[Records from a collection]

..............................

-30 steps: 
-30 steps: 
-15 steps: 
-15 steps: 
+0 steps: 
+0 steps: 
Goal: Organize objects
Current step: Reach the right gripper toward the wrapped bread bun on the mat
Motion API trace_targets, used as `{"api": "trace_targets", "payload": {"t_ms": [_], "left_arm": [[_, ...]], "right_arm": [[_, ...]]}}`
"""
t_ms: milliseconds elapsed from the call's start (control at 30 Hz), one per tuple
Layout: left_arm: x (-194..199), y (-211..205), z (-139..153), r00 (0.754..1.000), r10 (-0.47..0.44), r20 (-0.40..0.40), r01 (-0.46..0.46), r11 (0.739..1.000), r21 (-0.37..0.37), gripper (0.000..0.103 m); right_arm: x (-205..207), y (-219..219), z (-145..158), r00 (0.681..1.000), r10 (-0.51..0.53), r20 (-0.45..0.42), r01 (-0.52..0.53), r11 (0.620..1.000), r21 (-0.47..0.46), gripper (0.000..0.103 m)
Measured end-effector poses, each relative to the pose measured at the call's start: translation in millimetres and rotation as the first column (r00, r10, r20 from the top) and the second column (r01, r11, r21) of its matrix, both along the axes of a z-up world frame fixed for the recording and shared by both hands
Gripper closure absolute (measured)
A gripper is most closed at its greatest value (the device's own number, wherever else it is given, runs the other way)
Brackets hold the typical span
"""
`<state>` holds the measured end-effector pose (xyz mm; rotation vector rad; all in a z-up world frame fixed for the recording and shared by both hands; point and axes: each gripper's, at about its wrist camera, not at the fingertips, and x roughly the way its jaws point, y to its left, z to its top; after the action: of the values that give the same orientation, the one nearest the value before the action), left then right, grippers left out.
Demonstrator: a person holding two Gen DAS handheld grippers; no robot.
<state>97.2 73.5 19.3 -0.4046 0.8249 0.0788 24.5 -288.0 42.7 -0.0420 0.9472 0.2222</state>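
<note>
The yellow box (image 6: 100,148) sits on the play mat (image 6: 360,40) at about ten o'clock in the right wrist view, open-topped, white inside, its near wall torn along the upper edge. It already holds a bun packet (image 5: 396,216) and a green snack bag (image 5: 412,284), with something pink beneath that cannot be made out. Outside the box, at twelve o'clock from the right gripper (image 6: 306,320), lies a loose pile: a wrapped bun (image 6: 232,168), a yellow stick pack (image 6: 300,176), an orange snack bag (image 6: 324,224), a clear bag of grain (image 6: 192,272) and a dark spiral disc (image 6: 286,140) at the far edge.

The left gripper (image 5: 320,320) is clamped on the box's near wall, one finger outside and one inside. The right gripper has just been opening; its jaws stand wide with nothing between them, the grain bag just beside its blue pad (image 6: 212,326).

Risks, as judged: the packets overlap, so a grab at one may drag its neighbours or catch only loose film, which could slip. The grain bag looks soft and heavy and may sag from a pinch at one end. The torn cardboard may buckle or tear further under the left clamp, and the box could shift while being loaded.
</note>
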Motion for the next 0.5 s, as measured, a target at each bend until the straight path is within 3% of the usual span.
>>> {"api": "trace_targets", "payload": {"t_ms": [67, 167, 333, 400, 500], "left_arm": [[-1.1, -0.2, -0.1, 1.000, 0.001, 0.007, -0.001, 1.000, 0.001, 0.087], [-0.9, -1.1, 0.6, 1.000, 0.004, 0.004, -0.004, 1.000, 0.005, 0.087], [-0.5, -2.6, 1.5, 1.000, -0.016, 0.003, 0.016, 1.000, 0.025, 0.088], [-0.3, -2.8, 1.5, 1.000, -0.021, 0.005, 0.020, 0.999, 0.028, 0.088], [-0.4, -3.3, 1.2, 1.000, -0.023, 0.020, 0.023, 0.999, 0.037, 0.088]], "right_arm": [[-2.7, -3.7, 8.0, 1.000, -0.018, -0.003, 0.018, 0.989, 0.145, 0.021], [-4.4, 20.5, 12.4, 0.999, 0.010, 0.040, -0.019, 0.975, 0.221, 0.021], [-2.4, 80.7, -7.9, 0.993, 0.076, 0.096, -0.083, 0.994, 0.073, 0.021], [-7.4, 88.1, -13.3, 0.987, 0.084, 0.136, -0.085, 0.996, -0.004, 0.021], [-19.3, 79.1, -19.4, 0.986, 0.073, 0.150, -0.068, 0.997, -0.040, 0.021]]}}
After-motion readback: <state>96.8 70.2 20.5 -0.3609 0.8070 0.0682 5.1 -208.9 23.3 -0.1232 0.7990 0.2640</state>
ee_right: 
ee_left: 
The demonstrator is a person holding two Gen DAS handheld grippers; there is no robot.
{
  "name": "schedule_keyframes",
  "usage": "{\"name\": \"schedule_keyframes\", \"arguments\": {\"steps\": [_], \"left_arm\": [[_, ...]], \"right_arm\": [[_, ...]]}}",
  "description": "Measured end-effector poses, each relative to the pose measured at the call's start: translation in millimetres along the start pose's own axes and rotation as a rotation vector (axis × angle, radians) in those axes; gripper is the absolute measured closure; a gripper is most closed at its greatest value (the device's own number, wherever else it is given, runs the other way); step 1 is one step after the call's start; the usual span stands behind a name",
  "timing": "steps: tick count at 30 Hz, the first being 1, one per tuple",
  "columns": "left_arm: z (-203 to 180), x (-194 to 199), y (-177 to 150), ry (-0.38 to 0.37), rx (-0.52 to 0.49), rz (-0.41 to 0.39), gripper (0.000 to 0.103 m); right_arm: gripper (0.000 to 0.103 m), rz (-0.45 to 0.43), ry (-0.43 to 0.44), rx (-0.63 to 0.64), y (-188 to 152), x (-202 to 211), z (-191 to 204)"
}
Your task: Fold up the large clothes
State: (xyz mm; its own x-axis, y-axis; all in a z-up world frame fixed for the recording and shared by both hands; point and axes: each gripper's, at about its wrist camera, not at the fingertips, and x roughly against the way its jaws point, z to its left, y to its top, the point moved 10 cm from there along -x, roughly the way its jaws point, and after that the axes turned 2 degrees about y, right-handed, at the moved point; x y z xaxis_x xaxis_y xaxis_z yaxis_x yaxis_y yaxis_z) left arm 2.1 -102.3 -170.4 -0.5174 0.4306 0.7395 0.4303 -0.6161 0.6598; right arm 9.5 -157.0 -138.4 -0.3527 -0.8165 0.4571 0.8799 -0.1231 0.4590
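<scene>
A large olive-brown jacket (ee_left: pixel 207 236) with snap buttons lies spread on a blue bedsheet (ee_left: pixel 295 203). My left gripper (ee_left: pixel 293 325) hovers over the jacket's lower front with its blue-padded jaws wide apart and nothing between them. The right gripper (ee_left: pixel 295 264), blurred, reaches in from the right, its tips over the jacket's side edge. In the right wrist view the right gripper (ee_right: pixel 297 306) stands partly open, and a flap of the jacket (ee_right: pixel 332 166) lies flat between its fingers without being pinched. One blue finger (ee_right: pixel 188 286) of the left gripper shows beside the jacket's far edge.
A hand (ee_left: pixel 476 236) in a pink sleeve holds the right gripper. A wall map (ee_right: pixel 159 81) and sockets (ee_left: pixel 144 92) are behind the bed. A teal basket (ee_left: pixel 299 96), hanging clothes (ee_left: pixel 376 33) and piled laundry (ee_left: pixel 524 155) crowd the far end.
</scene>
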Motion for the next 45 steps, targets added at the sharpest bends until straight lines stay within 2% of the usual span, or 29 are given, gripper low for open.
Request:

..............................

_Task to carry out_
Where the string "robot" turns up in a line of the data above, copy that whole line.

_Response below_
Demonstrator: a person holding two Gen DAS handheld grippers; no robot.
The demonstrator is a person holding two Gen DAS handheld grippers; there is no robot.

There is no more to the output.